Melt-in-the-mouth good.

It got me thinking about how much I love a good steak. And that sometimes it’s great to give steak the Firedoor simplicity treatment, sometimes it’s nice to add a few simple seasonings.

Here are 6 of my faves…

6 Succulent Ideas for Steak

1. Crisp Beef and Balsamic Salad with Ricotta
We’re chopping the steak before cooking and serving it with a simple balsamic dressed salad and creamy ricotta for temperature and textural contrast. An all-time fave around here!

2. Salt & Vinegar Steaks
Salt and viengar was one of my favourite chip (crisp) flavour combinations. Love the tang of the vinegar with salty goodness. It work even better with steak!

3. Asian Beef & Zucchini ‘Noodles’
A modern take on steak, with soy sauce and chilli to flavour and zucchini ‘noodles’ for texture. Simple. Good.

4. Steak with Herb & Chilli Oil
The herb and chilli oil is super easy to make. Just finely chop the herbs while your steak is cooking and stir together. Love how the steak juices combine with the fresh verdant oil to form a flavourful sauce.

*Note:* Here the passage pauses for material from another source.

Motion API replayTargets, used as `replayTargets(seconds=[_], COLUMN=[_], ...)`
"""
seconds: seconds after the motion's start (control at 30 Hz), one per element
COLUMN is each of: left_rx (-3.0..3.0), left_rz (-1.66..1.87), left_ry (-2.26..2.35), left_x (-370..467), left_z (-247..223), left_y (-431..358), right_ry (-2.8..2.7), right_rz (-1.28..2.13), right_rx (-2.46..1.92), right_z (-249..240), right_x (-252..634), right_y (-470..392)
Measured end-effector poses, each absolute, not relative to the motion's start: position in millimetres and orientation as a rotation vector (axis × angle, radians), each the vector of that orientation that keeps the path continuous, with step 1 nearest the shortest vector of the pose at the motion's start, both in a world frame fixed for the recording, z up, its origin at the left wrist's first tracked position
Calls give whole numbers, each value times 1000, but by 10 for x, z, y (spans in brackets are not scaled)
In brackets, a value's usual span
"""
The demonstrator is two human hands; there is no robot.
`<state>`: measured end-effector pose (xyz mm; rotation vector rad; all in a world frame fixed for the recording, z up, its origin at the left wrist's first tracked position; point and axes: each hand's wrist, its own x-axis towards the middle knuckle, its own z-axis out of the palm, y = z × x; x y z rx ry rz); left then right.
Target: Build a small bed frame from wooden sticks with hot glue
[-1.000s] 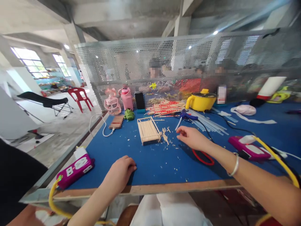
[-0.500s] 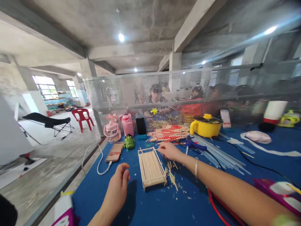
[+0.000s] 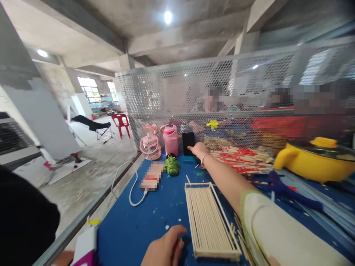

5. Clotilde’s Steak with Maître D’ Butter
From my Parisian friend’s beautiful book. The simple herb butter really takes steak to a new level. My Irishman and I may or may not have eaten the whole 6 servings of butter between us. Reminds me I need to experiment with more flavoured butters.

6. Minute Steaks with Smashed Olives & Goats Cheese
I can’t get enough of the combo of olives and goats cheese. It’s salty, briny, tangy and creamy. Just the thing for bringing a piece of steak to life (or chicken or lamb for that matter!).

And if you haven’t ever cooked minute steaks, you definitely need to try them! By bashing out the steak so they cook in literally a minute, you not only speed up the cooking time, you get super tender steaks every time. Even from the lesser cuts.

Minute Steaks with Smashed Olives & Goats Cheese

Have fun in the kitchen!

With love,
Jules x

ps. Tired of deciding what to cook?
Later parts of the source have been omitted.